Kızım Burcu Güler’e ait hesapların 2008 yılından itibaren çeşitli bankalara benim de katkılarımla yatırılan ve daha sonra maaş ve kira gelirleri ilave edilen miktarlar olduğu görülecektir. Bu tutarların tamamının kendi tasarrufları ve birikimlerinden kaynaklanmaması ve önemli bir kısmının aile fertlerinin katkıları ile oluşması gayet tabiidir.
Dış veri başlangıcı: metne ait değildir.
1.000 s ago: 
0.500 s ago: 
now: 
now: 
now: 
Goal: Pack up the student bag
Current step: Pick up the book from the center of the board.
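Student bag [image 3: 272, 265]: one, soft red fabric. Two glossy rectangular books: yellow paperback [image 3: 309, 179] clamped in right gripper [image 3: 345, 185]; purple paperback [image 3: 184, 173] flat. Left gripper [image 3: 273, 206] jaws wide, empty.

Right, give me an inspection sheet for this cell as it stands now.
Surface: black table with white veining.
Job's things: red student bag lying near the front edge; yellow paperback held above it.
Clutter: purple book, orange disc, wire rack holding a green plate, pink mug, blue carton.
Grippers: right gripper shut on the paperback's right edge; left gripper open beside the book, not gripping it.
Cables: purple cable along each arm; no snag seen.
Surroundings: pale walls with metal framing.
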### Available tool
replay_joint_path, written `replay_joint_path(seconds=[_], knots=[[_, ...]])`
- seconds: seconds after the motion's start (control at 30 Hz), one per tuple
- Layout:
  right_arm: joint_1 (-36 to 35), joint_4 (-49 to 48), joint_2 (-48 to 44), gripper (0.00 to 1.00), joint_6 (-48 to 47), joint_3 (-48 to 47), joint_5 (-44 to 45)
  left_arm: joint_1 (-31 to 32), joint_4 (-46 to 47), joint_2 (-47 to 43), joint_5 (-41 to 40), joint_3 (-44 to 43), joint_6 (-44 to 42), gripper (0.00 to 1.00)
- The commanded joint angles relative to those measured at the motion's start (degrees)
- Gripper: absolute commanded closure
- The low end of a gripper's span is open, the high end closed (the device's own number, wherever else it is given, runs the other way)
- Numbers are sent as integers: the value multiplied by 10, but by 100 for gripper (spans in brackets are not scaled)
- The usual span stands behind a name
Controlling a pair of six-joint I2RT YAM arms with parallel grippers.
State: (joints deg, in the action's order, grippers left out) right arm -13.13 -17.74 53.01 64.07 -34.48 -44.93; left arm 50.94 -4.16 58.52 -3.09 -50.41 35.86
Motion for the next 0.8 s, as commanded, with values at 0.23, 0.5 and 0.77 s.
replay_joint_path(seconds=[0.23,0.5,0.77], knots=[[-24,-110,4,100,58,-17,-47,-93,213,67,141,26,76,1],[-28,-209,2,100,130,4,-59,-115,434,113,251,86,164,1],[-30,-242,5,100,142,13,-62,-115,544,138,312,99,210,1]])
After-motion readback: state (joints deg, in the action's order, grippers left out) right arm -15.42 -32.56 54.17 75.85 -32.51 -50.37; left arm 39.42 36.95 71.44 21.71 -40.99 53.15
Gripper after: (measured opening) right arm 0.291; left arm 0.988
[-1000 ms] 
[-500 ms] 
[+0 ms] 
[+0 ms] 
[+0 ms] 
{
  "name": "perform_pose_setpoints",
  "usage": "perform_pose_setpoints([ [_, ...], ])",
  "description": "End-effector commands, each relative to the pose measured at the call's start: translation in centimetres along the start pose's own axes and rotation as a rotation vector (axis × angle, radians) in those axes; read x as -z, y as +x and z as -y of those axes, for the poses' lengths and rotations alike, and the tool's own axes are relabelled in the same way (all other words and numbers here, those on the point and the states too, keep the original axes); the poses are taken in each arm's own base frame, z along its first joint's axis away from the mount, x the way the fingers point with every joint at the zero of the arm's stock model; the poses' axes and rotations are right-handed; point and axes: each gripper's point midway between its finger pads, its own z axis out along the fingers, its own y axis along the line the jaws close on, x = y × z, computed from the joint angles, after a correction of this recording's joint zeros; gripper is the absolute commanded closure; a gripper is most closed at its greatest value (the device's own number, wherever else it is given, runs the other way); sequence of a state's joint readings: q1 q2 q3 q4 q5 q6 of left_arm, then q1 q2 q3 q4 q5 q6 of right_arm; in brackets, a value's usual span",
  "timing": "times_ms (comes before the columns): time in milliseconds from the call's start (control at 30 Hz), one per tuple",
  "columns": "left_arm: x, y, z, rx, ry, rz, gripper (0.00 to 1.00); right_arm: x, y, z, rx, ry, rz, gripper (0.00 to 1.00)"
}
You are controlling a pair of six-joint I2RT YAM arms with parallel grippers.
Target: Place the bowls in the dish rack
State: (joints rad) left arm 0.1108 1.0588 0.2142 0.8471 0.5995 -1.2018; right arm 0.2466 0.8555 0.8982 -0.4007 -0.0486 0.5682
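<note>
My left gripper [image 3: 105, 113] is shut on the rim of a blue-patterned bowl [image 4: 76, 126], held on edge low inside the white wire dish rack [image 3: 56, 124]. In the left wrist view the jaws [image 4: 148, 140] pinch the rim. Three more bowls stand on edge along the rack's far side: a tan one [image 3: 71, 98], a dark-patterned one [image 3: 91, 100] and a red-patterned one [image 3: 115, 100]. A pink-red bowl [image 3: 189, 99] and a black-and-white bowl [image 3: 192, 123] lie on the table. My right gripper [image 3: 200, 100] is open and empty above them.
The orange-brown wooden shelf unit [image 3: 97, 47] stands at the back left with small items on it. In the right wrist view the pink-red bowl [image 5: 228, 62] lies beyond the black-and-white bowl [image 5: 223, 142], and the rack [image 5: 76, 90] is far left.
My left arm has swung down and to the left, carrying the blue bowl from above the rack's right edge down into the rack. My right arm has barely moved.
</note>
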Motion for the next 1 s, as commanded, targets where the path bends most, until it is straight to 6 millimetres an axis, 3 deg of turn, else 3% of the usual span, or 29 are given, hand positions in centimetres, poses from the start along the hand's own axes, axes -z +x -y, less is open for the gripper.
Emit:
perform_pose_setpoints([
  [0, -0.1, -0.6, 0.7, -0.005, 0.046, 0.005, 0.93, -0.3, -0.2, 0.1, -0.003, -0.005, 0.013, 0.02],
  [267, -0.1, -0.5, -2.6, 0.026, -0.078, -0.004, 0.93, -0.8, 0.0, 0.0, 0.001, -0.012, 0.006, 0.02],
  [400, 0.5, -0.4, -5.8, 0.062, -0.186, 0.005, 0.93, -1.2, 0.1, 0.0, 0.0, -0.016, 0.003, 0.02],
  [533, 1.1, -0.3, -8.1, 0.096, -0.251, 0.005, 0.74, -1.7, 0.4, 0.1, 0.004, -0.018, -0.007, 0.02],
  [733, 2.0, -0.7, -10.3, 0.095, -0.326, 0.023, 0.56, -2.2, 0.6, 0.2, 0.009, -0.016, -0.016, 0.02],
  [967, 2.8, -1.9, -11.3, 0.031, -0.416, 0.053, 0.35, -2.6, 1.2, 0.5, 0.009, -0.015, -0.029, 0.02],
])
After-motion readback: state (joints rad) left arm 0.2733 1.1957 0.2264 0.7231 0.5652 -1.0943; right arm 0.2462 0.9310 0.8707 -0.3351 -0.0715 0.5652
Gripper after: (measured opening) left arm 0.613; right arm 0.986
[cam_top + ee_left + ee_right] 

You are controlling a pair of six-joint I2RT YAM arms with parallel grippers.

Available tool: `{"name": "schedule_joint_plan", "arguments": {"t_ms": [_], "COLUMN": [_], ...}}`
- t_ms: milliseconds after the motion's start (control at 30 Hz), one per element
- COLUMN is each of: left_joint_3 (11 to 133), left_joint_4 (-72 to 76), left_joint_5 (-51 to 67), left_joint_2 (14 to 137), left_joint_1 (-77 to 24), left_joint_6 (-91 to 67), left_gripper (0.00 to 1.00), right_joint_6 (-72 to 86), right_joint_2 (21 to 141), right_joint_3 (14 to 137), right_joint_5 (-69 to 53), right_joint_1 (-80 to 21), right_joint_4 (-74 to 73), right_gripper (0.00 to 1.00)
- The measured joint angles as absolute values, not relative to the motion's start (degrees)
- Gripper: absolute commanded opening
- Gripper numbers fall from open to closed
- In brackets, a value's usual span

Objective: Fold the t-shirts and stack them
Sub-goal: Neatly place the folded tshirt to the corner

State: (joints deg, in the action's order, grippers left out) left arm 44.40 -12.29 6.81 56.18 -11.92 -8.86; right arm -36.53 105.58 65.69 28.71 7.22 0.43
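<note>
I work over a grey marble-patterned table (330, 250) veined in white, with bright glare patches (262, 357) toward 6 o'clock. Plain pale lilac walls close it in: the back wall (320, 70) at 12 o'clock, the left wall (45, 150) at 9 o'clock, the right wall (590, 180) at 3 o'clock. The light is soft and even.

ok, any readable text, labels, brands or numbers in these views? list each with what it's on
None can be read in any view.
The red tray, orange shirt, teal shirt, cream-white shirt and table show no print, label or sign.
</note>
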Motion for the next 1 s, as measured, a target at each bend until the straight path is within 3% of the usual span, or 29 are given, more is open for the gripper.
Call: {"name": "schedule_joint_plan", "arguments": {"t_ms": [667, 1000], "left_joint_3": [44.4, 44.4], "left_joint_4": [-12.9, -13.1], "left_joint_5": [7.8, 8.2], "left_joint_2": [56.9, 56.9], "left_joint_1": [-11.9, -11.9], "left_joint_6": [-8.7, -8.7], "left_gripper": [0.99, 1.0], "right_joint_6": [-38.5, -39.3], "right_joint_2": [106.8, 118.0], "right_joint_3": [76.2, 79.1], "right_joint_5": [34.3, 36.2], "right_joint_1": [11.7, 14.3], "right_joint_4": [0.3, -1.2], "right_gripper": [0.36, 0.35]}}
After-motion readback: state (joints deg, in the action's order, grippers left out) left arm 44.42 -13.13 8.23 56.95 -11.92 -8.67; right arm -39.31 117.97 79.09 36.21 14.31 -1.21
Mutlaka kendi birikimlerinden oluşması zorunluluğu bulunmamaktadır.

TİCARİ TERMİNOLOJİYE VÂKIF

Oğlum Barış Güler’in mal varlıklarının gelirleri ile orantılı olmadığı iddialarına gelince; Oğlum Barış Güler, İktisadi ve Ticari Bilimler Fakültesi mezunu, 37 yaşında, çok iyi derecede İngilizce ve Rusça bilmektedir. Ticari terminoloji ve teknik seviyede bu dillere vâkıf olup 11 Aralık 2014 günlü dilekçemde yeterli açıklamalara yer verilmiştir. Ayrıca kendisinin serbest meslek mensubu olması sebebiyle mal bildiriminde bulunma zorunluluğu da bulunmamaktadır. Kaldı ki tüm bu iddialar İstanbul Cumhuriyet Savcılığı’nca incelenerek kovuşturmaya yer olmadığına karar verilmiştir.

MECLİS 2013 YILI DIŞINDA YETKİSİZ

Egemen Bağış bilirkişinin “kayıtlı gelirleriyle uyumlu olmadığını” belirttiği 500’er bin liralık 3 evle ilgili kaynak bilgileri gönderdi. 3 eve ait tapu fotokopileri ve eşiyle ortak olduğu şirketlerin kâr durumunu gösteren yevmiye defterlerini Meclis’e sunan Bağış, 2013 dışındaki malvarlığı bilgilerinin soruşturulmasının ise Meclis’in yetkisinde olmadığını savundu. Bağış’ın avukatı dilekçesinde şu görüşleri kaydetti:

KEYFİ İŞLEM

2013 yılında işlendiği iddia edilen maddi menfaatlerin, 2013 yılından önce malvarlığına girmesi veya malvarlığı değerine dönüşmesi, aklen ve fiilen mümkün değildir. Komisyonun, Bakan Bağış’ın 2013 yılı öncesine ait malvarlığını araştırma yetkisi bulunmamaktadır. TBMM’nin, yasama yetkisi dışında bir yetkiyi kullanabilmesi mümkün değildir. Komisyonun Bakan Bağışla ilgili Meclis soruşturmasıyla ilgili yetkisi, 2013 yılında işlendiği iddia edilen maddi menfaat eyleminin soruşturulmasıyla ilgili ve sınırlıdır. Hukuk devletinde Anayasa’dan kaynaklanmayan bir Devlet yetkisinin kullanılması, yetkisiz, yani keyfi işlemdir.

ŞÜPHELİ HAREKET YOK

Önemli olan 2013 yılı malvarlığında olumsuz bir durumun bulunmayışıdır. Ayrıca, hukuken değil fiili gündeme getirilen 2010, 2011 yıllarında edindiği taşınmazlarla ilgili şüpheli bir malvarlığı hareketi söz konusu değildir. Hukuken değil siyaseten açıklamak gerekirse, üç konutun, bir tanesi satılan bir taşınmazın geliriyle alınmış, biri annesinden ağabeyiyle birlikte ortaklaşa devralınmış, diğeri ise inşaatın başından itibaren taksitle alınmıştır.”